While we have focused our efforts on informing the conduct of systematic reviews, video producers hoping to reach consumers may wish to consider several factors. As the difference in number of views varies 1000 fold, a clear marketing plan is needed for any production effort to be worthwhile. Our review suggests that videos styled as home videos appeal to a broader audience than dyadic videos. As much as reviewers use empirically defined search terms, producers will want to select titles and keywords that are likely to match what consumers type in to the search bar. Producers will need to consider the factors that rank a video high in the related list as well as those that will make it appear in the search results. As the ranking algorithms for both search engine ranking and related sidebar ranking are proprietary and subject to change, video producers will want to seek up-to-date guidance on “Search Engine Optimization” for YouTube, or any other video channel they intend to use.

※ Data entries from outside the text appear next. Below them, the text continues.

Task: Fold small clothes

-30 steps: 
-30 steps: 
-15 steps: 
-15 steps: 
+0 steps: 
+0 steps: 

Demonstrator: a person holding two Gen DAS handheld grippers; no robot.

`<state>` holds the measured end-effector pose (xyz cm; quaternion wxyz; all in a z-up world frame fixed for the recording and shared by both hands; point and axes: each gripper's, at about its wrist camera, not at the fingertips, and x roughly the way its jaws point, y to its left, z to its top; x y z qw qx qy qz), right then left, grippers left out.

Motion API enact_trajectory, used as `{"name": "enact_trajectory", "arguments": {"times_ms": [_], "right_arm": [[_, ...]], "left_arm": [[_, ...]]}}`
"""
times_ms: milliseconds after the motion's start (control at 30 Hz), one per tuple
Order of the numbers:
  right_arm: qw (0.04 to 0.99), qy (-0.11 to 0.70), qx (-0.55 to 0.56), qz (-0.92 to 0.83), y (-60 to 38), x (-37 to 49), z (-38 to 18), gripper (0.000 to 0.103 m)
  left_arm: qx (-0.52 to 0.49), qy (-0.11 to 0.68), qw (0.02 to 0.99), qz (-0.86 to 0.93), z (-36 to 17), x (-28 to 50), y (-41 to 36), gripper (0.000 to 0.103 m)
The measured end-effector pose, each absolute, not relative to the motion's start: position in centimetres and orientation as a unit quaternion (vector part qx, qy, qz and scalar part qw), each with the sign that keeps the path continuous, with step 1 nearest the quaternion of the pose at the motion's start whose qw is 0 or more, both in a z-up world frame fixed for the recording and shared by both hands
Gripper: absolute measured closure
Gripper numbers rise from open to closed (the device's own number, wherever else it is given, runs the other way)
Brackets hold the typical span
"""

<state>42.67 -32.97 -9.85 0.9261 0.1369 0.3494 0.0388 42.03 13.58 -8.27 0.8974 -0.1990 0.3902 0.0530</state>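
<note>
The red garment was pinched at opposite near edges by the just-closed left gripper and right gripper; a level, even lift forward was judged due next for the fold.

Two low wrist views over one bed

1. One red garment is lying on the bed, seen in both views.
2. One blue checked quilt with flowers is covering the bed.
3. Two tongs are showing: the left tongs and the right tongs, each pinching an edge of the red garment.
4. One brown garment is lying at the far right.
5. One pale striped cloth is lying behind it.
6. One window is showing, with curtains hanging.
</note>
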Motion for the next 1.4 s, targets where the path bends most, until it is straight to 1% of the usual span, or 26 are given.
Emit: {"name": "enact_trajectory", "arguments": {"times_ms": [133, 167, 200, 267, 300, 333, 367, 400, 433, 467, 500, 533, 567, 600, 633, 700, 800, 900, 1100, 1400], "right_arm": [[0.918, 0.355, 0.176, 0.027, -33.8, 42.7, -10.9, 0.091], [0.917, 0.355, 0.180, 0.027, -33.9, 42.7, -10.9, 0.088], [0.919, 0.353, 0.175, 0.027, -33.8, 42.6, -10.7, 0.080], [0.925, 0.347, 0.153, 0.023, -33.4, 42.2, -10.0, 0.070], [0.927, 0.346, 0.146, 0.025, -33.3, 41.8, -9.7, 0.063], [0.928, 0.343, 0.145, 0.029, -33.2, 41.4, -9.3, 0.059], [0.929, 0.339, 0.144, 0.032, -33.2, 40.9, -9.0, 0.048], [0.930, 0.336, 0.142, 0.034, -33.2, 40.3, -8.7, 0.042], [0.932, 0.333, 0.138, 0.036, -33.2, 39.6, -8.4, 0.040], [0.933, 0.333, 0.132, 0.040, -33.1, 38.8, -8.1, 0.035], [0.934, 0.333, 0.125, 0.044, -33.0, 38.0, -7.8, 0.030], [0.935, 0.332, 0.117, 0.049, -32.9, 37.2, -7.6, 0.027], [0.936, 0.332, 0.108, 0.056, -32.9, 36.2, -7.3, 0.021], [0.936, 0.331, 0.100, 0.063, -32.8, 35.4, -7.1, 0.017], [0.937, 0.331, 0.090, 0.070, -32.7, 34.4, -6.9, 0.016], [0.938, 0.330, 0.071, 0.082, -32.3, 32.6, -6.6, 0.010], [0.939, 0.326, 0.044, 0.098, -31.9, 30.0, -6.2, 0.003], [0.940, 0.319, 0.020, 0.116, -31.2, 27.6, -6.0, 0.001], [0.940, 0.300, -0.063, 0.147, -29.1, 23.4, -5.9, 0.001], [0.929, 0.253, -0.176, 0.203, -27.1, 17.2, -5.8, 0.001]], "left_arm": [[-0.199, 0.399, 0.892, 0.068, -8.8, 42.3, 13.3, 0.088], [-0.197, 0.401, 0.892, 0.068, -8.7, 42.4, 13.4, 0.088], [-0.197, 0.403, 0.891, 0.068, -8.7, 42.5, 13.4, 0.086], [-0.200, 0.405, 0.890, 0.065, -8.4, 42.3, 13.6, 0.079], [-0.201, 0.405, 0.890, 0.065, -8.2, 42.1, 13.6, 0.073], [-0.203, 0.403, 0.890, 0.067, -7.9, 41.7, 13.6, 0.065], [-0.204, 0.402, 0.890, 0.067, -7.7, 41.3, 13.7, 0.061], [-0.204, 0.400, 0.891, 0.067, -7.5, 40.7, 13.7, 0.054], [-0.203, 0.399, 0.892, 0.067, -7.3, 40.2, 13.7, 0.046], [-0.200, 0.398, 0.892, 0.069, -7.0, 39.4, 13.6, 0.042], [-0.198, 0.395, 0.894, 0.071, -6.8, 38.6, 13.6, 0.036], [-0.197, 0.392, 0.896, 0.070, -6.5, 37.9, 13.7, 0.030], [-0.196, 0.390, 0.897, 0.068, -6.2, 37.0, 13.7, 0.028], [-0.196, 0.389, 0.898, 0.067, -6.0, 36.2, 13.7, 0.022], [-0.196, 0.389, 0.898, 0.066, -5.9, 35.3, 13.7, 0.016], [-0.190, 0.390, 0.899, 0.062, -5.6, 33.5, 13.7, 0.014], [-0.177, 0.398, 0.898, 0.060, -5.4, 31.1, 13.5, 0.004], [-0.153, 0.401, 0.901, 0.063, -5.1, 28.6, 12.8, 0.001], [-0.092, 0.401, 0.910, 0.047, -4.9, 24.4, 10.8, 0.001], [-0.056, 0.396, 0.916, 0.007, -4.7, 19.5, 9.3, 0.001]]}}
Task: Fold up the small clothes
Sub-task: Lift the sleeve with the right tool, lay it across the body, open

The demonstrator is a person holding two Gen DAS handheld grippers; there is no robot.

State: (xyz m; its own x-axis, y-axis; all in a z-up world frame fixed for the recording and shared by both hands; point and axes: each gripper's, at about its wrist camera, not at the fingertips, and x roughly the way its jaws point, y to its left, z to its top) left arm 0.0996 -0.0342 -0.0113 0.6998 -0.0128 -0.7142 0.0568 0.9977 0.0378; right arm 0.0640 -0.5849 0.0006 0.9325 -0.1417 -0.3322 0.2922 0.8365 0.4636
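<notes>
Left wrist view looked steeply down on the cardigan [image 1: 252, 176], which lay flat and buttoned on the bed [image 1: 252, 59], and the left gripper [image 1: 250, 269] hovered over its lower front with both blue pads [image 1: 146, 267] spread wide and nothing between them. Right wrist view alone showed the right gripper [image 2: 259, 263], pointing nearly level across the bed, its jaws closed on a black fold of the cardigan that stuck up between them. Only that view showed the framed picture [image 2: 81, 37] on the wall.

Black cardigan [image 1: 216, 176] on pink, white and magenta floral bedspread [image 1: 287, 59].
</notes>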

Limitations of this systematic review include the fact that there may be additional informative reviews that we did not identify and include. We only searched one traditional bibliographic database, and did not include social media such as blog postings. Also, reviews of consumer health videos are relatively new. YouTube was created in 2005, and given the time needed to conduct and publish reviews; there may be a large number in preparation. Certainly, as many appeared in the course of this project (April to November 2012) as were published prior to its start, suggesting that there may be innovations that we have not yet captured.
There are many gaps in reporting in these early studies of YouTube videos, and no known reporting standards. Some strong trends are apparent – reviewers use simple searches at the YouTube site, with restriction to English with some process to remove off-topic retrievals, duplicates and select only one of multi-part videos. Two reviewers are generally used and kappa is commonly recorded. Although reviewers often state they are attempting to mimic user behaviour, this is generally limited to including the first few pages of search results – only a few of the most recent reviews have used a more sophisticated snowballing approach. Selection of search terms is typically done by health care professionals, whose searches may be quite different from the searches that consumers would typically do; however, there are examples of empirically determined search terms. As well, health consumers are infrequently included as assessors. Finally, efficiencies can be gained by determining stopping criteria for screening large relevance ranked search results such as those provided by YouTube. In the absence of formal reporting guidelines (which might be premature), we recommend that those wishing to review consumer health videos use accepted systematic review methods as a starting point, with some of the elements specific to the video medium that we describe here.